**HOW TO COMPLETE THIS TASK:**
In the entries below, find the line with "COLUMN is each" and the line with "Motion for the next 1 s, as"; give again those lines and every line between them, exactly.
RECORDS TO USE section start
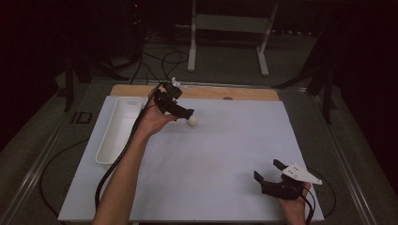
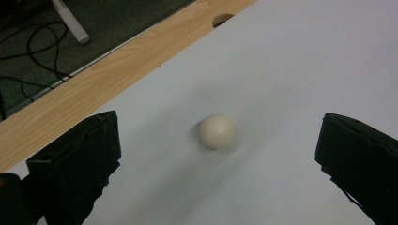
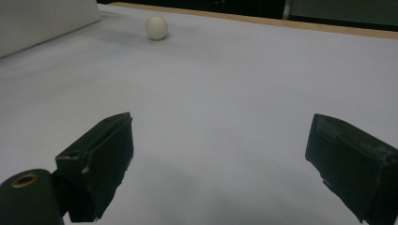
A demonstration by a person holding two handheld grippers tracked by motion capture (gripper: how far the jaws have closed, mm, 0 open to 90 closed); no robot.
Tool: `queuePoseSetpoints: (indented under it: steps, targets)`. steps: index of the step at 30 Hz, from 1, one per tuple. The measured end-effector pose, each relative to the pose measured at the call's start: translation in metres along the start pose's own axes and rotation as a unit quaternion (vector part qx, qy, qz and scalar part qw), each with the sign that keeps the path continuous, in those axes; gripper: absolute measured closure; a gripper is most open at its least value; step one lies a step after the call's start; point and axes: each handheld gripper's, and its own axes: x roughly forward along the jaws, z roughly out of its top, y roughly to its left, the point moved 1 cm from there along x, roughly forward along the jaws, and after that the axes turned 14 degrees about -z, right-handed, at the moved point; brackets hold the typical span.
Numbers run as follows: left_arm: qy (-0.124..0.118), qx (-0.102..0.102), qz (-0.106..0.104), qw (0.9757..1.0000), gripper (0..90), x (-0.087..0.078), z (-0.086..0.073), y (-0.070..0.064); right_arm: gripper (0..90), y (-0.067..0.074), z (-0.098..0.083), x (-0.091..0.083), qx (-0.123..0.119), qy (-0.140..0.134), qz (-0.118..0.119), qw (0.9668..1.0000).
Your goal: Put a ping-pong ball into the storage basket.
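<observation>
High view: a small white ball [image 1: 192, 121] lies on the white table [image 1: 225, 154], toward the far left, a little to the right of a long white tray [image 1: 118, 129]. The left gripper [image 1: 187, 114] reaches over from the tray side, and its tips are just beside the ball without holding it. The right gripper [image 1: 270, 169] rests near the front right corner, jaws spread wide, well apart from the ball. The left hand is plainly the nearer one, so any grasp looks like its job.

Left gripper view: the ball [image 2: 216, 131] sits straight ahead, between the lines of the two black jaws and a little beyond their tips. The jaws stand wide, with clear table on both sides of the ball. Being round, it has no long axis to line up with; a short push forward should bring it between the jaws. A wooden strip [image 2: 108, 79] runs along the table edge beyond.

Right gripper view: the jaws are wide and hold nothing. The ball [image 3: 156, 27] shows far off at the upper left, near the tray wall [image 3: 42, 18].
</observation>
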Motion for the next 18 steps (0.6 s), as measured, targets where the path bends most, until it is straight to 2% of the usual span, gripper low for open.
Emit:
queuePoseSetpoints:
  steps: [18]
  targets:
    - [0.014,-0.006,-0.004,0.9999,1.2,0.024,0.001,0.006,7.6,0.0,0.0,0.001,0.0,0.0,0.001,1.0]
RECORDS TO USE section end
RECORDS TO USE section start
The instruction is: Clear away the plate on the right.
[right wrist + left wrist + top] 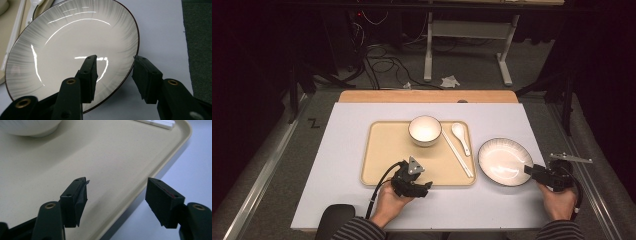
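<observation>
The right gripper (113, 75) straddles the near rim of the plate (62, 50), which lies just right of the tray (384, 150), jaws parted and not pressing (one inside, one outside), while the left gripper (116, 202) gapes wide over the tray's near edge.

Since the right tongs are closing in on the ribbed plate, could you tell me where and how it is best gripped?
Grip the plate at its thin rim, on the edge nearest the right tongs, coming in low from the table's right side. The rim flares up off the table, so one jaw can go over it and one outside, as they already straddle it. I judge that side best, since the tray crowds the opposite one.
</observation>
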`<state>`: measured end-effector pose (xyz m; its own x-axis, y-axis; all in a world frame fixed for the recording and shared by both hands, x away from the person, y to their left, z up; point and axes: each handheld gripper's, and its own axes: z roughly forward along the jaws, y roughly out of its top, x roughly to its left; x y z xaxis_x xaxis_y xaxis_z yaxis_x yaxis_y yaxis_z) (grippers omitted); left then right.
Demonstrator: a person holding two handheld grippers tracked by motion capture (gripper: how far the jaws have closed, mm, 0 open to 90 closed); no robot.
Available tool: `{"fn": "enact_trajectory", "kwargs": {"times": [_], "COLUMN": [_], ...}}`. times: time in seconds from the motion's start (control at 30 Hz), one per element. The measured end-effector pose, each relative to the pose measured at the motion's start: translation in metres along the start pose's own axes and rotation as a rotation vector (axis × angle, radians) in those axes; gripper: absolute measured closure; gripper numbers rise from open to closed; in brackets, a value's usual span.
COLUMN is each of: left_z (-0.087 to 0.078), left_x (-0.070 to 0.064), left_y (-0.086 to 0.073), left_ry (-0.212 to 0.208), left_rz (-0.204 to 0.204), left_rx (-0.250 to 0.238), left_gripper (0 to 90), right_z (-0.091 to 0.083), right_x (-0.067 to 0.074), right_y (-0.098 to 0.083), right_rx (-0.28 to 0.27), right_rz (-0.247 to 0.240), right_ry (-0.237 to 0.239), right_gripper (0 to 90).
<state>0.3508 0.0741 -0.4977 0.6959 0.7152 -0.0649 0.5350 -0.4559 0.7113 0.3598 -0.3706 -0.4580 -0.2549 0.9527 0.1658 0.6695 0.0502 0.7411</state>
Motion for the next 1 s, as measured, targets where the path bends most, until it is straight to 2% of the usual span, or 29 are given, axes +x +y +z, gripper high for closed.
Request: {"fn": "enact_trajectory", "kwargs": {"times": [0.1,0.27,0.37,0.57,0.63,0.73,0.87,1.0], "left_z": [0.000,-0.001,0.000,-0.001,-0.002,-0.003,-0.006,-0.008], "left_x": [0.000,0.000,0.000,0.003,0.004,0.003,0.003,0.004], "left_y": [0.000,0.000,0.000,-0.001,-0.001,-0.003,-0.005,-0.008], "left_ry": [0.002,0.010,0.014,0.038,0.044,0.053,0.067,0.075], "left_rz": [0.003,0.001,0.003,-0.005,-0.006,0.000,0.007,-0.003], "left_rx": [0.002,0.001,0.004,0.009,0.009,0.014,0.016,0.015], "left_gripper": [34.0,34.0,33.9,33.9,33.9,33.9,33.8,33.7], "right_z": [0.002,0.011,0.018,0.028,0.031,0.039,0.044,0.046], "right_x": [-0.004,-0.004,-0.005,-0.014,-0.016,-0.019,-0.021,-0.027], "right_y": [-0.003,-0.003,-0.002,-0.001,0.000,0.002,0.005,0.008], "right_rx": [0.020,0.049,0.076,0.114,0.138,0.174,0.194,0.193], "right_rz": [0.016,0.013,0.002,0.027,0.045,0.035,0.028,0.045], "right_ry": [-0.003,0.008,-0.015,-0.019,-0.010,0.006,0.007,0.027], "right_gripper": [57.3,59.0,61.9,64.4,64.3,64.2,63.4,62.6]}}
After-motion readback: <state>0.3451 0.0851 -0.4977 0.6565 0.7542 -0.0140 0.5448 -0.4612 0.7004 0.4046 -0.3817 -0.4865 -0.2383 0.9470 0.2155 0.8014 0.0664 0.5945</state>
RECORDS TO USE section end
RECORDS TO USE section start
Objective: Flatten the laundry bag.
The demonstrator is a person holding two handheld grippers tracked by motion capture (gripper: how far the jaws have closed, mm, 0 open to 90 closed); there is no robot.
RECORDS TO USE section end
**TASK RESPONSE:**
COLUMN is each of: left_z (-0.087 to 0.078), left_x (-0.070 to 0.064), left_y (-0.086 to 0.073), left_ry (-0.212 to 0.208), left_rz (-0.204 to 0.204), left_rx (-0.250 to 0.238), left_gripper (0 to 90), right_z (-0.091 to 0.083), right_x (-0.067 to 0.074), right_y (-0.098 to 0.083), right_rx (-0.28 to 0.27), right_rz (-0.247 to 0.240), right_ry (-0.237 to 0.239), right_gripper (0 to 90).
<state>0.3508 0.0741 -0.4977 0.6959 0.7152 -0.0649 0.5350 -0.4559 0.7113 0.3598 -0.3706 -0.4580 -0.2549 0.9527 0.1658 0.6695 0.0502 0.7411</state>
Motion for the next 1 s, as measured, targets where the path bends most, until it is straight to 2% of the usual span, or 29 are given, axes +x +y +z, gripper high for closed.

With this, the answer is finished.